No caso em presença, da atribuição dos subsídios aos cuidadores, é bom dizer que a regulamentação do estatuto colocou tantos entraves e dificuldades, que a maioria das pessoas desiste de o pedir ao conforntar-se com elas. Que o digam muitas assistentes sociais de várias instituições de apoio social, hospitais ou centros de saúde, também elas merecedoras do meu enorme respeito, que gastam horas infindas para ajudar famílias e depois… nada.

Foi confirmado recentemente, através dos primeiros resultados do último Censos, o envelhecimento da nossa população, a diminuição da população mais jovem – e que virá a ter de desempenhar as funções de cuidador/a – e a concentração populacional na faixa litoral e grandes centros urbanos.
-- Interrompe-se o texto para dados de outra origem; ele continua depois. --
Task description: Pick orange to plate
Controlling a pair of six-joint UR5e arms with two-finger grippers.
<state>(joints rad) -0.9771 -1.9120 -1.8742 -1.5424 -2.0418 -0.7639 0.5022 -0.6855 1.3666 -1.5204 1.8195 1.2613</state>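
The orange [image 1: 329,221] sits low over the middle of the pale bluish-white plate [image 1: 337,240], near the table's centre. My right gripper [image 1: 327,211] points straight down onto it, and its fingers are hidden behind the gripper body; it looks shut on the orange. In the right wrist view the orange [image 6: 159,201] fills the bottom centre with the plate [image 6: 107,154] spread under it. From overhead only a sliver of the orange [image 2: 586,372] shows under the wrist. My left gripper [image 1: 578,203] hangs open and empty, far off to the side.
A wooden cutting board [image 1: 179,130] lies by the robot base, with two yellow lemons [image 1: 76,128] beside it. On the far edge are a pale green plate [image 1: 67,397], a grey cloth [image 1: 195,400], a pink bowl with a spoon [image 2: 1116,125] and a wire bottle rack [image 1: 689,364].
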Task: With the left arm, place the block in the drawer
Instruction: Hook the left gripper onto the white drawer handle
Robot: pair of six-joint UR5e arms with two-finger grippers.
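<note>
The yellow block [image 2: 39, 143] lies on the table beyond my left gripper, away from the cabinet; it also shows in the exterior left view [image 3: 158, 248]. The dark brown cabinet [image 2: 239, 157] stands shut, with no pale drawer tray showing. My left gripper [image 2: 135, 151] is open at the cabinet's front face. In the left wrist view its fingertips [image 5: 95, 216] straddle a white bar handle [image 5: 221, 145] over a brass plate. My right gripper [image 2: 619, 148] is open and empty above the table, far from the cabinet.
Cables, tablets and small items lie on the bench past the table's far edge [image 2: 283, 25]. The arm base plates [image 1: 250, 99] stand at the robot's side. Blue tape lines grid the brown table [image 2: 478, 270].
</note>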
Serve isto para introduzir a questão de quantos precisam de ser cuidados e quantos cuidam aqui em Lisboa, e de que condições dispõem para Viver com Dignidade. Numa cidade como a nossa, com quase 30% da população idosa, apoiar quem cuida e pode fazê-lo no domicílio tem que ser uma prioridade cívica e política. Insisto, a questão não se põe apenas com idosos – há crianças e jovens em elevado número -, mas serão eles a porção mais numerosa.

Um subsídio não representa tudo, mas é claramente devido e bem-vindo. Outras propostas concretas, passar das palavras aos actos, é o que é fundamental. Uma rede alargada de cuidadores informais (apresentada há quatro anos e executada numa freguesia-piloto), redes de voluntários, programas de capacitação dos cuidadores, acessibilidade a cuidados clínicos no domicílio e seguros de saúde para os carenciados, programas de responsabilidade social por parte de empresas, envolvendo pessoas mais dependentes. Isto sim, tem que acontecer, para mencionar apenas algumas medidas que já tardam.

Pelo dever cívico, pelo conhecimento profissional e de vida, continuarei a acompanhar esta temática. O tempo da propaganda já dura há muito, agora é hora de virem novos tempos.